**Work to complete:**
Each line of the listing below must be returned exactly.

**Material provided:**

= = =

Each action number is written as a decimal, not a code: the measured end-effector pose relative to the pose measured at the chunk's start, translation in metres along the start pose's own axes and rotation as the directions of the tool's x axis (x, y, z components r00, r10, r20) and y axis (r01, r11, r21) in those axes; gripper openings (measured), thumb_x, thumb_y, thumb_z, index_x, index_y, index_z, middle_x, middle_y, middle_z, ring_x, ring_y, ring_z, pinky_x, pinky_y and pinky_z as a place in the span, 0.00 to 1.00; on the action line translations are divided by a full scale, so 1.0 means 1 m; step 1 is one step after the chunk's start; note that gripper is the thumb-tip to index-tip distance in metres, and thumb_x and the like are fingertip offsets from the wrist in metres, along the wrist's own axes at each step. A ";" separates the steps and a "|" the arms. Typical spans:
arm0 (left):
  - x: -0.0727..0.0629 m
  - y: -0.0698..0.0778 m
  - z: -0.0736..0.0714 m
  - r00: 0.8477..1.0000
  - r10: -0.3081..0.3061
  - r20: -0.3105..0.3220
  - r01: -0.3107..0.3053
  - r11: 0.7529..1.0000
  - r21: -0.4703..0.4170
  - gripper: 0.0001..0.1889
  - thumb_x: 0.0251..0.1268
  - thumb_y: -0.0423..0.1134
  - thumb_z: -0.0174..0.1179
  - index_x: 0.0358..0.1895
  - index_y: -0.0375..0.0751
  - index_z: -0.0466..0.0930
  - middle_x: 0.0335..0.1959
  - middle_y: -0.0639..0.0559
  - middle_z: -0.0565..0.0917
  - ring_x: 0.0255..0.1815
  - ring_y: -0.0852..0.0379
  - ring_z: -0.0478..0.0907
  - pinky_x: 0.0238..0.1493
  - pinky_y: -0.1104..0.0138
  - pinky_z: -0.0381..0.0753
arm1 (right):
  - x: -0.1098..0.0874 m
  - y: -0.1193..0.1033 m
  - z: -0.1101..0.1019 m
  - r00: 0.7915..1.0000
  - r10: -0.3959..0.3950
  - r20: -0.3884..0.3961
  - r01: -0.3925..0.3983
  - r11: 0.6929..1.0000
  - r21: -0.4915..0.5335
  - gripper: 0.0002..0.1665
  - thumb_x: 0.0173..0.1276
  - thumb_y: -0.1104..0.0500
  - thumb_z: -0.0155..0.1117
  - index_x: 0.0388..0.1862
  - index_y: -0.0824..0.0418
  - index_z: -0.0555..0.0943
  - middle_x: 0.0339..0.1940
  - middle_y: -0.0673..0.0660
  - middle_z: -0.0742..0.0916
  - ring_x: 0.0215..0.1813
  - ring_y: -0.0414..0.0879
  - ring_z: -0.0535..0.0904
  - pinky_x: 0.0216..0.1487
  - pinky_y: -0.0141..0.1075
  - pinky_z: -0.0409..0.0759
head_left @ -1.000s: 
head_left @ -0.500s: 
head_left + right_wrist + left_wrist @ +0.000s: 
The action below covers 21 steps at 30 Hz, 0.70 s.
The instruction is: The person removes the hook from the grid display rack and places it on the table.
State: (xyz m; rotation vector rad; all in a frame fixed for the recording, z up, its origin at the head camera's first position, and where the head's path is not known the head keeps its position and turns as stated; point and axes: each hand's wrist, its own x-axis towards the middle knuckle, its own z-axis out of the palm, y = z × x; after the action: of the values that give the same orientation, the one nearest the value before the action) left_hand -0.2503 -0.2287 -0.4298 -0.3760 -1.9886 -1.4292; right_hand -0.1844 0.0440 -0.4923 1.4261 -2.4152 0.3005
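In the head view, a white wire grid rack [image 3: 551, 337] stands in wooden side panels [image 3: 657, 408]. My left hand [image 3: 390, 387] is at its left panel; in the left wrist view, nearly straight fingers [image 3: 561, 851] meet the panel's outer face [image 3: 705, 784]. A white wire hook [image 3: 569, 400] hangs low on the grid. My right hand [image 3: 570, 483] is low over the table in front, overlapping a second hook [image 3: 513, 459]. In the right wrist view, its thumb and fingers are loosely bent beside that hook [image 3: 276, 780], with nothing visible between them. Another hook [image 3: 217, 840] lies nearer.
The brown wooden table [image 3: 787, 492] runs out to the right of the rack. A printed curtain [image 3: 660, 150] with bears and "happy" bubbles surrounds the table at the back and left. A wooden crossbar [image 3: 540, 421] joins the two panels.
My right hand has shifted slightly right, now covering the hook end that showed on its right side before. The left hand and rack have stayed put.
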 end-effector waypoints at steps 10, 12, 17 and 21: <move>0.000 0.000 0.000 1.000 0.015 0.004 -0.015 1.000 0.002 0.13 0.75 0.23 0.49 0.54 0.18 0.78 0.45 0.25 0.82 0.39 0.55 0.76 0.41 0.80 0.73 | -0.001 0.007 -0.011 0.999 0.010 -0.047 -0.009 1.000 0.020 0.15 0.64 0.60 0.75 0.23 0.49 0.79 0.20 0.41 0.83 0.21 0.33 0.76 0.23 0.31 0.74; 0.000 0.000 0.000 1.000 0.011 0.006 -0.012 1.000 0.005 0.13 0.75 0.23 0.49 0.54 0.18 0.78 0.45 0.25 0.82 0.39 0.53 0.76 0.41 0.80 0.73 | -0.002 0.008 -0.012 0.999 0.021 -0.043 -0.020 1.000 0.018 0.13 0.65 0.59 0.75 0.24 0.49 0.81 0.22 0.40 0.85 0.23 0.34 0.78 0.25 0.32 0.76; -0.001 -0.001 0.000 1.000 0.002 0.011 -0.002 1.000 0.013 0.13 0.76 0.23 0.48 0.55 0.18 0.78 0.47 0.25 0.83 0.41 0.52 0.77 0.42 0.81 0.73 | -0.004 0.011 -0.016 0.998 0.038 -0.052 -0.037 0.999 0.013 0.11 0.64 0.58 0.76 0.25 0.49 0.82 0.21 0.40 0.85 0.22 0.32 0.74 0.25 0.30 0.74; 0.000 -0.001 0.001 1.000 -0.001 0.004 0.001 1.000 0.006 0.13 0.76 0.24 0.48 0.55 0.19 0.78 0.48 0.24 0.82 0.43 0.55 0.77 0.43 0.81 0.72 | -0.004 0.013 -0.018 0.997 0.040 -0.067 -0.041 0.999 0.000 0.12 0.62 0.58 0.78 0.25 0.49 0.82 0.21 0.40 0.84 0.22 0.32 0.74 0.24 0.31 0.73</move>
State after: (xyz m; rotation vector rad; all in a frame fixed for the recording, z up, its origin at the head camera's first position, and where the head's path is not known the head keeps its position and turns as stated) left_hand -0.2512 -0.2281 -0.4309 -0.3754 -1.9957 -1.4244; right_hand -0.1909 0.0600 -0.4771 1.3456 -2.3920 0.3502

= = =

**Exercise solution:**
Each action number is written as a decimal, not a code: the measured end-effector pose relative to the pose measured at the chunk's start, translation in metres along the start pose's own axes and rotation as the directions of the tool's x axis (x, y, z components r00, r10, r20) and y axis (r01, r11, r21) in those axes; gripper openings (measured), thumb_x, thumb_y, thumb_z, index_x, index_y, index_z, middle_x, middle_y, middle_z, ring_x, ring_y, ring_z, pinky_x, pinky_y and pinky_z as a place in the span, 0.00 to 1.00; on the action line translations are divided by a full scale, so 1.0 means 1 m; step 1 is one step after the chunk's start; note that gripper is the thumb-tip to index-tip distance in metres, and thumb_x and the like are fingertip offsets from the wrist in metres, along the wrist's own axes at each step. A ";" separates the steps and a "|" the arms. Typical spans:
arm0 (left):
  - x: -0.0727..0.0629 m
  - y: -0.0698..0.0778 m
  - z: -0.0736..0.0714 m
  - r00: 0.8477..1.0000
  - r10: -0.3081..0.3061
  - r20: -0.3105..0.3220
  - r01: -0.3107..0.3053
  - r11: 0.7529..1.0000
  - r21: -0.4703..0.4170
  - gripper: 0.0001..0.1889
  - thumb_x: 0.0251..0.1268
  - thumb_y: -0.0423..0.1134
  - thumb_z: -0.0174..0.1179
  - index_x: 0.0358..0.1895
  - index_y: -0.0375..0.0751
  - index_z: -0.0466..0.0930
  - middle_x: 0.0335..0.1959
  - middle_y: -0.0639..0.0559
  - middle_z: -0.0565..0.0917
  - ring_x: 0.0255..0.1815
  - ring_y: -0.0852..0.0379
  - ring_z: -0.0478..0.0907
  - pinky_x: 0.0238..0.1493
  - pinky_y: -0.1104..0.0138
  - pinky_z: -0.0381..0.0753
arm1 (right):
  - x: -0.1098..0.0874 m
  - y: -0.1193..0.1033 m
  - z: -0.1101..0.1019 m
  - r00: 0.7915..1.0000
  - r10: -0.3959..0.3950
  - r20: -0.3884..0.3961
  - r01: -0.3925..0.3983
  - r11: 0.6929..1.0000
  - r21: -0.4915..0.5335
  - gripper: 0.0002..0.1665
  - thumb_x: 0.0173..0.1276
  - thumb_y: -0.1104..0.0500
  - thumb_z: -0.0155..0.1117
  - index_x: 0.0388..0.1862
  - index_y: -0.0824..0.0418
  - index_z: -0.0555..0.0943
  - middle_x: 0.0339..0.1940
  - middle_y: -0.0673..0.0660
  - middle_z: -0.0742..0.0916
  - ring_x: 0.0215..0.1813
  - ring_y: -0.0414..0.0879
  - ring_z: -0.0535..0.0904
  - pinky_x: 0.0216..0.1487
  - pinky_y: -0.0141..0.1075
  - pinky_z: -0.0409..0.0759
head_left @ -1.000s: 
head_left @ -0.500s: 
head_left + right_wrist + left_wrist @ +0.000s: 
The action below covers 21 steps at 30 Hz, 0.70 s.
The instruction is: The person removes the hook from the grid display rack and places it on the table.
State: (xyz m; rotation vector rad; all in a frame fixed for the recording, z up, its origin at the head camera's first position, and where the head's path is not known the head keeps its position and turns as stated; point and axes: each hand's wrist, its own x-axis towards the middle knuckle, its own z-axis out of the palm, y = z × x; after the action: of the values that give the same orientation, the one nearest the value before the action) left_hand -0.2503 -0.2287 -0.4298 -0.3760 -1.9886 -1.4292; right_hand -0.1844 0.0440 -0.4923 1.4261 -2.4152 0.3005
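In the head view, a white wire grid rack [image 3: 551, 337] stands in wooden side panels [image 3: 657, 408]. My left hand [image 3: 390, 387] is at its left panel; in the left wrist view, nearly straight fingers [image 3: 561, 851] meet the panel's outer face [image 3: 705, 784]. A white wire hook [image 3: 569, 400] hangs low on the grid. My right hand [image 3: 570, 483] is low over the table in front, overlapping a second hook [image 3: 513, 459]. In the right wrist view, its thumb and fingers are loosely bent beside that hook [image 3: 276, 780], with nothing visible between them. Another hook [image 3: 217, 840] lies nearer.
The brown wooden table [image 3: 787, 492] runs out to the right of the rack. A printed curtain [image 3: 660, 150] with bears and "happy" bubbles surrounds the table at the back and left. A wooden crossbar [image 3: 540, 421] joins the two panels.
My right hand has shifted slightly right, now covering the hook end that showed on its right side before. The left hand and rack have stayed put.
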 end-effector waypoints at steps 10, 12, 17 and 21: <move>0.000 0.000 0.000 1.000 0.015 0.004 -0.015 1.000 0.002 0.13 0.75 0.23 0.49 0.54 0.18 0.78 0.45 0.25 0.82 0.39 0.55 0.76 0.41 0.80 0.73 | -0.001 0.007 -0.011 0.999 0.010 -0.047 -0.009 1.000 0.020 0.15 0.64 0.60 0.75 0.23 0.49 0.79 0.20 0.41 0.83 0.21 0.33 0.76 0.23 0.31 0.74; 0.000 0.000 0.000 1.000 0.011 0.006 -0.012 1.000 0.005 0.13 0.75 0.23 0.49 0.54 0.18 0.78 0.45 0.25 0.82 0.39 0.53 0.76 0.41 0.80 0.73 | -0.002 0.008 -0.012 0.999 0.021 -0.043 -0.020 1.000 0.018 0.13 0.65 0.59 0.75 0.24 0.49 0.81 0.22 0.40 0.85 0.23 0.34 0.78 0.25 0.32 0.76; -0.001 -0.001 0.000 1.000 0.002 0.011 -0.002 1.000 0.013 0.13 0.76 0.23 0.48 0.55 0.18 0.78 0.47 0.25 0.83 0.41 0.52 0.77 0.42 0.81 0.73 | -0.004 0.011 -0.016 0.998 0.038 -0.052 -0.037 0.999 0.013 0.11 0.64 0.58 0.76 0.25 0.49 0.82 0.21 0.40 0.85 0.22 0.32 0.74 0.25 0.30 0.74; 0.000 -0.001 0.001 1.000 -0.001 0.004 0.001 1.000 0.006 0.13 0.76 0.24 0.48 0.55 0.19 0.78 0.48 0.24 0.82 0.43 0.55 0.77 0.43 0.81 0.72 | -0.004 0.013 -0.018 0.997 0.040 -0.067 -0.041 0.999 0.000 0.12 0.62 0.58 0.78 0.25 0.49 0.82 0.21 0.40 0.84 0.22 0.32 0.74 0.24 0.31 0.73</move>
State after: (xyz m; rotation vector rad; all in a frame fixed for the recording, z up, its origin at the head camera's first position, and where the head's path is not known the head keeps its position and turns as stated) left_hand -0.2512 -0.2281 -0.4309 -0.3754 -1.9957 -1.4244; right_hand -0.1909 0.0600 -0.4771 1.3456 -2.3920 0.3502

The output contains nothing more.